This picture also illustrates connector problematics. At top you see (Cannon) XLR connectors for two microphone lines and 1/4" phone jacks, both types are used professionally because their plugs are reliable and stepping proof. Microphones and headphones now often have 3.5 mm plugs, mono or stereo, so you will probably need several size adapters and Y-adapters (i.e. from one stereo connector into two mono connectors).

This particular mixer has four different inputs (of which two are 'stereo' such that the number of inputs is inflated to six). For each one you can individually apply gain and bass/treble equalization. Additionally each has a 'Pan' control to define how the input is delivered to the two stereo output channels. Turning the knob extremely left or right, the input will go to the left/right stereo channel alone. The intermediate pan settings allow you to continuously 'move' the input in the stereo sound image.

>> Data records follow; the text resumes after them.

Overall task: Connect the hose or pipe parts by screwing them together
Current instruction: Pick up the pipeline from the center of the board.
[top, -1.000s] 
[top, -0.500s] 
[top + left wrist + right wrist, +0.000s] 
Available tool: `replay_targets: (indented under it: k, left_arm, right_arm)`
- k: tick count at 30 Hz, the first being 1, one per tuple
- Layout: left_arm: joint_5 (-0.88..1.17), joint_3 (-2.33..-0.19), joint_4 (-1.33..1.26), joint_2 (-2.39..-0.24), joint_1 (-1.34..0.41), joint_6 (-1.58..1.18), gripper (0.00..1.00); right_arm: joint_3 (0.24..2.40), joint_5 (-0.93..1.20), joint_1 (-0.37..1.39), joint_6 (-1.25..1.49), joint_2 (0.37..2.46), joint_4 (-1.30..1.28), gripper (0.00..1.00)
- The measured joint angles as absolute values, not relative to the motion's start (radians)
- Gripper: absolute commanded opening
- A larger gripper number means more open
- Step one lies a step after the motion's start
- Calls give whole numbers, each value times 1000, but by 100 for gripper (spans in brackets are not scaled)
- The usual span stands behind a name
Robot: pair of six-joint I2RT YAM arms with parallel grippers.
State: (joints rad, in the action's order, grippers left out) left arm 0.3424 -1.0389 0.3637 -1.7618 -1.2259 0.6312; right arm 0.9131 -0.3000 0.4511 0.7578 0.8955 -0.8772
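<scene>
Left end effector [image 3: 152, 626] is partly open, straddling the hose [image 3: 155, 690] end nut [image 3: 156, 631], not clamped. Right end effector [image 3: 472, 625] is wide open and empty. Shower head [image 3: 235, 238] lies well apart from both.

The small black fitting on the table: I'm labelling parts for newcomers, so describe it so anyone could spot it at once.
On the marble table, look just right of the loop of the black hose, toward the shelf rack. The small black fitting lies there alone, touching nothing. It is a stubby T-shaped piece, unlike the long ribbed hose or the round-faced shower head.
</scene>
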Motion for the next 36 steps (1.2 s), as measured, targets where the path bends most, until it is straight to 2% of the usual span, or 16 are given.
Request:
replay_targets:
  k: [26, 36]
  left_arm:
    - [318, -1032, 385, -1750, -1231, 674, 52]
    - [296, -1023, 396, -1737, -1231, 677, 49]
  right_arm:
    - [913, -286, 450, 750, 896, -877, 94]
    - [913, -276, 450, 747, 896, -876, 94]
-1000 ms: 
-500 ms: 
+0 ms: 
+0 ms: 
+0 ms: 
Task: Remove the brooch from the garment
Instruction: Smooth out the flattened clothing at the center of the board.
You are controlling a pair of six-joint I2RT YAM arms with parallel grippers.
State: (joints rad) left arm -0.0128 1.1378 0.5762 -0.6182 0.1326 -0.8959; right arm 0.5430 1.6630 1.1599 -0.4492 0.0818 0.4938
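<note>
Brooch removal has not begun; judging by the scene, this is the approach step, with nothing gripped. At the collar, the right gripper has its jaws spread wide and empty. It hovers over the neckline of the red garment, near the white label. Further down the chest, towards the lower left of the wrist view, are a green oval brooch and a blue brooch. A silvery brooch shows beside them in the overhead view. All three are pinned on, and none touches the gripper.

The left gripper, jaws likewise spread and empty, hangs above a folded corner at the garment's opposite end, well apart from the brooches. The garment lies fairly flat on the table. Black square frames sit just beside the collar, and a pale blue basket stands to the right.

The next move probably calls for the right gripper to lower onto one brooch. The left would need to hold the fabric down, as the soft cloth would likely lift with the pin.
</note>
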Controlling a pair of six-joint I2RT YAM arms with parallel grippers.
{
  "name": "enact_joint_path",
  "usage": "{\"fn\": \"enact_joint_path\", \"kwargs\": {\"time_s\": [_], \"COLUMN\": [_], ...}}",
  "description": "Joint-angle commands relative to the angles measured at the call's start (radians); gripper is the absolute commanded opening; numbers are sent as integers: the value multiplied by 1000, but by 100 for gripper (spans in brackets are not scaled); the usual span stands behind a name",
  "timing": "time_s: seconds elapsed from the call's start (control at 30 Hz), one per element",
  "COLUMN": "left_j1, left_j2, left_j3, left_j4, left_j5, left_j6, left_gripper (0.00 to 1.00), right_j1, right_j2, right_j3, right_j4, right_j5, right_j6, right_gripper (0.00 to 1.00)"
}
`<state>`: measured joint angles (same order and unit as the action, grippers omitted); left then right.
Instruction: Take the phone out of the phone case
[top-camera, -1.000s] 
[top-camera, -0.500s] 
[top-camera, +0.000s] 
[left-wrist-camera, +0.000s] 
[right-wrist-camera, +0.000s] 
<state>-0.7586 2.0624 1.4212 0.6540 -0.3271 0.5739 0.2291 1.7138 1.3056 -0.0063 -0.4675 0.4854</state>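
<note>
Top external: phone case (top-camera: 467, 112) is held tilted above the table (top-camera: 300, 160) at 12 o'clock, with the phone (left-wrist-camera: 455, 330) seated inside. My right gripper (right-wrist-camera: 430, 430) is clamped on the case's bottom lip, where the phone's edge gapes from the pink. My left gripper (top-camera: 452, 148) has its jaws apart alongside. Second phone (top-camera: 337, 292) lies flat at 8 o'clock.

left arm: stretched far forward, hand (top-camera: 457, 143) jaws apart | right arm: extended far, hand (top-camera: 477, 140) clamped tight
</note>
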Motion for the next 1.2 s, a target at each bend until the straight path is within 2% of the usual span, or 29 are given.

At right there is a quartet of plain (RCA) hi-fi jacks, this is where you connect the computer sound card or a tape recorder. Here, as in so many other places the socket marking tells what should be at the far end of the cable, a classical ambiguity worth checking when you hook up the system. E.g. 'Tape out' are inputs to the mixer, you should connect them to the recorder outputs. Here you would typically need a couple of "Y adapter audio cable", such as # 42-2551 from Radio Shack. The audio section of that site contains a comprehensive catalog of available items. Also a set of elongation cables is very useful. If purchasing ready made ones, watch out that they are shielded to prevent power line hum pickup. There are unshielded ones around for high signal use, to connect headphones etc. Never let those into your house.

Computer

My current music computer is 'the old one', a 133 MHz Pentium with 64 MB memory and Windows 98. After expansion with an extra hard disk and a modern sound card it is satisfactory for recording purposes, despite its age.

The simplest editor is within Windows, namely the Sound Recorder. This is seemingly useless for that intended purpose as it initially allows a max recording duration of 1 minute. The workaround is to prefabricate a sufficiently long file: Under 'File|Properties' and 'Convert now', select the format you want. Then make a blank recording, with no input selected, only the red button pushed. After 60 seconds, you will have a blank wave one minute long. 'File|Save as' that as "blank.wav". Now under 'Edit|Insert file', select that same saved "blank.wav". Now the new wave will become twice as long. Repeat those saves and inserts as many times you want, doubling the length each time. When the length is big enough (or when your computer memory overflows, alas that is a limit for Sound Recorder), you have a giant blank. This takes a while, but it only has to be done once. Every time you want to record, open this saved template to Sound Recorder, and make your recording over it. Then 'File|Save as' some other name, thus preserving "blank.wav".

A CD burner is regularly delivered with control software, sometimes also including editing software.  Mine came with Nero together with an editor capable of mp3 encoding, using by license the standard implement from the Fraunhofer Institute. Goldwave is a well known and highly capable editor. Another is CoolEdit from Syntrillium, recently engulfed by Adobe.  Many American CD burners come with Adaptec software included.  The latest updates of Windows Media Player also contain a CD burner utility, actually made by Adaptec.

However, there are extremely tight time-critical requirements on the software to do buffer switching when you record or reproduce long files, so you cannot be confident the editor can manage that without loss of data. My outdated Media Player has repeated problems with this, it produces a glitch ever so often, even when run alone in the computer.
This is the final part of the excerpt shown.